**Your objective:** For this exercise, restate the data below with no change at all.

**Records to process:**
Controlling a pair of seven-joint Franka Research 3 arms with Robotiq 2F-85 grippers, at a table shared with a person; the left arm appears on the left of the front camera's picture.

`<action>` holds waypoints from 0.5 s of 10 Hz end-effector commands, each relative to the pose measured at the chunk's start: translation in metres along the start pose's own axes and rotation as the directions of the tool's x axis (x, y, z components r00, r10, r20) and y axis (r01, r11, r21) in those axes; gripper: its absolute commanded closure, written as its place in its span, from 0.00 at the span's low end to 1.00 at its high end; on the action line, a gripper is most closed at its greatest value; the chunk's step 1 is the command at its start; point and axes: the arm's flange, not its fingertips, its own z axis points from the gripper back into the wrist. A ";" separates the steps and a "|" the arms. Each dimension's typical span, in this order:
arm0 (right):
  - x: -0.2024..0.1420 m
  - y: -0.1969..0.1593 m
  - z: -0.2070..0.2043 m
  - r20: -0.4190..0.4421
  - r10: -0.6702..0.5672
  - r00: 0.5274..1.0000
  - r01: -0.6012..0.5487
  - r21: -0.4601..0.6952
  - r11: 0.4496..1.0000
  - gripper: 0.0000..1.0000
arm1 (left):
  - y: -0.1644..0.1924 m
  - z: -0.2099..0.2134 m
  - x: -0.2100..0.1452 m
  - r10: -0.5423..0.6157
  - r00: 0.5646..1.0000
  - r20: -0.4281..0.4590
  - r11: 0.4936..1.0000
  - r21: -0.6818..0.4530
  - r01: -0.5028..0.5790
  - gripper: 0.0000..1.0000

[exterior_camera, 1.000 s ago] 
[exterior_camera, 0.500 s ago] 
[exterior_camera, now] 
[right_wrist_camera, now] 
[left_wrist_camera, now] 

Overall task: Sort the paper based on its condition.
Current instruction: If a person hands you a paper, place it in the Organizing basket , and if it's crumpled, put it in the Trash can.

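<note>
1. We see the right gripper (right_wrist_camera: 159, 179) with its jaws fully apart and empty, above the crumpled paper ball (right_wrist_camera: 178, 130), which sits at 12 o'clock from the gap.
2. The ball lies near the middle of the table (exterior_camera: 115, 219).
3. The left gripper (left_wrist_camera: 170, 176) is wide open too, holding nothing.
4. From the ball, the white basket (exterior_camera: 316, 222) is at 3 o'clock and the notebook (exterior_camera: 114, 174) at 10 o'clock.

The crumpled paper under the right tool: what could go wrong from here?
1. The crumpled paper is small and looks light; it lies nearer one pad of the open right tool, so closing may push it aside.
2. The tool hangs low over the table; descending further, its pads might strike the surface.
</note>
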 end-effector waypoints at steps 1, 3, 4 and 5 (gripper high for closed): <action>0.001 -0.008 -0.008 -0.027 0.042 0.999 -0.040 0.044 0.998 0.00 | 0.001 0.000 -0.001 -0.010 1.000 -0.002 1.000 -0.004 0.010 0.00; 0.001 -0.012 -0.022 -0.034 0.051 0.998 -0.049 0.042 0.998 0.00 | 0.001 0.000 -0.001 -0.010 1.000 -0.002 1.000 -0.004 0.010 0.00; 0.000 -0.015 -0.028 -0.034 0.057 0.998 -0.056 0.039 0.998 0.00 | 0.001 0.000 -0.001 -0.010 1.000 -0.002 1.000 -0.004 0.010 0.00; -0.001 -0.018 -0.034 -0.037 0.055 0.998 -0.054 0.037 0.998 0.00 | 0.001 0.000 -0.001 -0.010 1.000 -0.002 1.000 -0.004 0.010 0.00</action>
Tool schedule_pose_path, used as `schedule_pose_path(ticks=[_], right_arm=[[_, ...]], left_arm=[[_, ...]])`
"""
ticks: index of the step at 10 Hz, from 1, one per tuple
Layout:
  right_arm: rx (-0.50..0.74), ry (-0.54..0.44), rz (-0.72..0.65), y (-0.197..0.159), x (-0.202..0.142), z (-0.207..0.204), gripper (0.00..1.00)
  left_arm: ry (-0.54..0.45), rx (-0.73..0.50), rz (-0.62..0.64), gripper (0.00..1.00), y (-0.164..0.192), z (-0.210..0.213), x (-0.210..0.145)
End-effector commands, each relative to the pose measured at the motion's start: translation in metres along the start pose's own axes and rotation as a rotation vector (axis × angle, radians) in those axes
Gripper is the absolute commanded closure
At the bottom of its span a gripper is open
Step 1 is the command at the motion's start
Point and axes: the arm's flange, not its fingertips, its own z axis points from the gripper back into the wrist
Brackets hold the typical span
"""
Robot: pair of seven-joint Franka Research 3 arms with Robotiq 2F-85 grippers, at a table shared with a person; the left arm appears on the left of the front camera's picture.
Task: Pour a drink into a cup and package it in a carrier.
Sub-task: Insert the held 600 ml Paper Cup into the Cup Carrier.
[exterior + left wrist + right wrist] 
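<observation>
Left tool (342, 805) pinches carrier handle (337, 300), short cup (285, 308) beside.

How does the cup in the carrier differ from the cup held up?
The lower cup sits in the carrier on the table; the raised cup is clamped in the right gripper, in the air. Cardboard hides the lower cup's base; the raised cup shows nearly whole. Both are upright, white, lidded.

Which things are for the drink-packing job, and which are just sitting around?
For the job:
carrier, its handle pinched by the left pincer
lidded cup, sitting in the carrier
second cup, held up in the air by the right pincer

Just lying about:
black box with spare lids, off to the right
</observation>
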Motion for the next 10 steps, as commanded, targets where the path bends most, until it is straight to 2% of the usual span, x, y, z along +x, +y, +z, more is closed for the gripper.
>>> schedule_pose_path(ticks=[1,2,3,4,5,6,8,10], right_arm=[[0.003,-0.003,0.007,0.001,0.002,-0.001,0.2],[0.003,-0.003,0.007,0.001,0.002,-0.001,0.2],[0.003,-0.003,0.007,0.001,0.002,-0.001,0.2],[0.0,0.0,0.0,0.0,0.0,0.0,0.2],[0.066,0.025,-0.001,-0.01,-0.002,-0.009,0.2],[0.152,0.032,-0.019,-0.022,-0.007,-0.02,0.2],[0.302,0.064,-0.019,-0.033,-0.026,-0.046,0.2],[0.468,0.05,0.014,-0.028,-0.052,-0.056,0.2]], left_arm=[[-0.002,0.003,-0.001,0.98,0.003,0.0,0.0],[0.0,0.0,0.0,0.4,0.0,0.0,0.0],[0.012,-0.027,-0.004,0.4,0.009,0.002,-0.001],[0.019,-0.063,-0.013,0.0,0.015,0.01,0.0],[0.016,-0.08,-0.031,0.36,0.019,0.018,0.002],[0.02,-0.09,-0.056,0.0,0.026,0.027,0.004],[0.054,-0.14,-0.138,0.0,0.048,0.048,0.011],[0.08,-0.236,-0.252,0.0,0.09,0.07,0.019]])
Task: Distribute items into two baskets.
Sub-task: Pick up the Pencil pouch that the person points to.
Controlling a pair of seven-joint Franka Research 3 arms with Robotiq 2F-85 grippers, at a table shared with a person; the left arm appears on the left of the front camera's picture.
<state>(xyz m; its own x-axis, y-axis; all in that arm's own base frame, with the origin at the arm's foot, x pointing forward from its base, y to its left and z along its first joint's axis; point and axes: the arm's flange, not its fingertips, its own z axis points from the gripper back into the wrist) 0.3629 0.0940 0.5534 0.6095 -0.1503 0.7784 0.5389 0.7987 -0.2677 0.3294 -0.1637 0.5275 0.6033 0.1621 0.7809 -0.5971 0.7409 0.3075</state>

**Exercise output:**
Controlling a pair of seven-joint Franka Research 3 arms with Robotiq 2F-85 grippers, at a table shared with a person; the left arm appears on the left of the front camera's picture.

`<action>` holds waypoints from 0.5 s of 10 Hz end-effector commands, each relative to the pose measured at the chunk's start: translation in metres along the start pose's own axes and rotation as the directions of the tool's x axis (x, y, z components r00, r10, r20) and y axis (r01, r11, r21) in those axes; gripper: its absolute commanded closure, written as its place in its span, from 0.00 at the span's low end to 1.00 at its high end; on the action line, a gripper is most closed at its greatest value; the chunk's step 1 is the command at its start; point and axes: the arm's flange, not its fingertips, its own z axis points from the gripper back into the wrist. A ";" separates the steps and a "|" the arms. Each dimension's typical span, in this order:
arm0 (right):
  - x: -0.2024..0.1420 m
  - y: -0.1969..0.1593 m
  - z: -0.2070..0.2043 m
  - r20: -0.4190..0.4421
  - r10: -0.6702..0.5672
  - r00: 0.5274..1.0000
  - r01: -0.6012..0.5487
  - r21: -0.4601..0.6952
  - r11: 0.4496..1.0000
  - gripper: 0.0000..1.0000
arm1 (left):
  - y: -0.1644..0.1924 m
  - z: -0.2099..0.2134 m
  - x: -0.2100..0.1452 m
  - r10: -0.5423..0.6157
  - r00: 0.5646..1.0000
  - r20: -0.4281..0.4590
  - r11: 0.4936..1.0000
  - r21: -0.6818..0.4530
  - r01: -0.5028..0.5790
  - gripper: 0.0000..1.0000

[exterior_camera, 1.000 s ago] 
[exterior_camera, 0.500 s ago] 
[exterior_camera, now] 
[right_wrist_camera, now] 
[left_wrist_camera, now] 

Overall task: Sort the paper based on its condition.
Current instruction: If a person hands you a paper, place it in the Organizing basket , and if it's crumpled, put it in the Trash can.

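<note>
1. We see the right gripper (right_wrist_camera: 159, 179) with its jaws fully apart and empty, above the crumpled paper ball (right_wrist_camera: 178, 130), which sits at 12 o'clock from the gap.
2. The ball lies near the middle of the table (exterior_camera: 115, 219).
3. The left gripper (left_wrist_camera: 170, 176) is wide open too, holding nothing.
4. From the ball, the white basket (exterior_camera: 316, 222) is at 3 o'clock and the notebook (exterior_camera: 114, 174) at 10 o'clock.

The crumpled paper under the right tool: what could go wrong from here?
1. The crumpled paper is small and looks light; it lies nearer one pad of the open right tool, so closing may push it aside.
2. The tool hangs low over the table; descending further, its pads might strike the surface.
</note>
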 end-effector waypoints at steps 1, 3, 4 and 5 (gripper high for closed): <action>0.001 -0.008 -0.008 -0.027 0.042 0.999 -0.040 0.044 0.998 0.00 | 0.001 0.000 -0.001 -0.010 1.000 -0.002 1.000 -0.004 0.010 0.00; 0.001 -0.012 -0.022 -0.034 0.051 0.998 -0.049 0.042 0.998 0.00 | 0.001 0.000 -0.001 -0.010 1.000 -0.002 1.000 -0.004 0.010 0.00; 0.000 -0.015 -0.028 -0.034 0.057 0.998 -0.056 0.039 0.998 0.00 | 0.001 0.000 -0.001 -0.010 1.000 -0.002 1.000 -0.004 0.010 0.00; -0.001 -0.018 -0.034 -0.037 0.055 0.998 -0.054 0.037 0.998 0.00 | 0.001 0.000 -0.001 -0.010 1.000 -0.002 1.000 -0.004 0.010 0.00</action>
Tool schedule_pose_path, used as `schedule_pose_path(ticks=[_], right_arm=[[_, ...]], left_arm=[[_, ...]])`
"""
ticks: index of the step at 10 Hz, from 1, one per tuple
Layout:
  right_arm: rx (-0.50..0.74), ry (-0.54..0.44), rz (-0.72..0.65), y (-0.197..0.159), x (-0.202..0.142), z (-0.207..0.204), gripper (0.00..1.00)
  left_arm: ry (-0.54..0.45), rx (-0.73..0.50), rz (-0.62..0.64), gripper (0.00..1.00), y (-0.164..0.192), z (-0.210..0.213), x (-0.210..0.145)
End-effector commands, each relative to the pose measured at the motion's start: translation in metres along the start pose's own axes and rotation as a rotation vector (axis × angle, radians) in those axes
Gripper is the absolute commanded closure
At the bottom of its span a gripper is open
Step 1 is the command at the motion's start
Point and axes: the arm's flange, not its fingertips, its own z axis points from the gripper back into the wrist
Brackets hold the typical span
"""
Robot: pair of seven-joint Franka Research 3 arms with Robotiq 2F-85 grippers, at a table shared with a person; the left arm appears on the left of the front camera's picture.
Task: Pour a drink into a cup and package it in a carrier.
Sub-task: Insert the held 600 ml Paper Cup into the Cup Carrier.
[exterior + left wrist + right wrist] 
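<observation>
Left tool (342, 805) pinches carrier handle (337, 300), short cup (285, 308) beside.

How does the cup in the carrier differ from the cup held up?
The lower cup sits in the carrier on the table; the raised cup is clamped in the right gripper, in the air. Cardboard hides the lower cup's base; the raised cup shows nearly whole. Both are upright, white, lidded.

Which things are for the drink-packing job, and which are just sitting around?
For the job:
carrier, its handle pinched by the left pincer
lidded cup, sitting in the carrier
second cup, held up in the air by the right pincer

Just lying about:
black box with spare lids, off to the right
</observation>
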Motion for the next 10 steps, as commanded, targets where the path bends most, until it is straight to 2% of the usual span, x, y, z along +x, +y, +z, more is closed for the gripper.
>>> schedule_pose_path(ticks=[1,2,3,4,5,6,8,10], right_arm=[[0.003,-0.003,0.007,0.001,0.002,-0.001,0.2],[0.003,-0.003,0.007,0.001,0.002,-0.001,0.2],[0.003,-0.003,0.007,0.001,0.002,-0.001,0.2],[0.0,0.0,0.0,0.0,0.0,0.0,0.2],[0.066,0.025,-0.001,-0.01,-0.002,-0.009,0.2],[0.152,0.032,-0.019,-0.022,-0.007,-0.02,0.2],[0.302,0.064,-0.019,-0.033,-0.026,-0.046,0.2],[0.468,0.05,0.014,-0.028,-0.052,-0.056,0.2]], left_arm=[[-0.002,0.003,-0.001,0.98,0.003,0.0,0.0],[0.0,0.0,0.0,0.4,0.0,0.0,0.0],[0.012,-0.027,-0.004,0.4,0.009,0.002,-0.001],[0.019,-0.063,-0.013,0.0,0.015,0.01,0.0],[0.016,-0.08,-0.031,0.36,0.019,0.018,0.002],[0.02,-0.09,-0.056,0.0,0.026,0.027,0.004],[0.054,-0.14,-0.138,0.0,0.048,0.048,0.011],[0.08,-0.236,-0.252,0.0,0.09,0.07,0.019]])
Task: Distribute items into two baskets.
Sub-task: Pick up the Pencil pouch that the person points to.
Controlling a pair of seven-joint Franka Research 3 arms with Robotiq 2F-85 grippers, at a table shared with a person; the left arm appears on the left of the front camera's picture.
<state>(xyz m; its own x-axis, y-axis; all in that arm's own base frame, with the origin at the arm's foot, x pointing forward from its base, y to its left and z along its first joint's axis; point and axes: the arm's flange, not its fingertips, its own z axis points from the gripper back into the wrist) 0.3629 0.0940 0.5534 0.6095 -0.1503 0.7784 0.5389 0.7987 -0.2677 0.3294 -0.1637 0.5275 0.6033 0.1621 0.7809 -0.5971 0.7409 0.3075</state>

Nothing else is required for this exercise.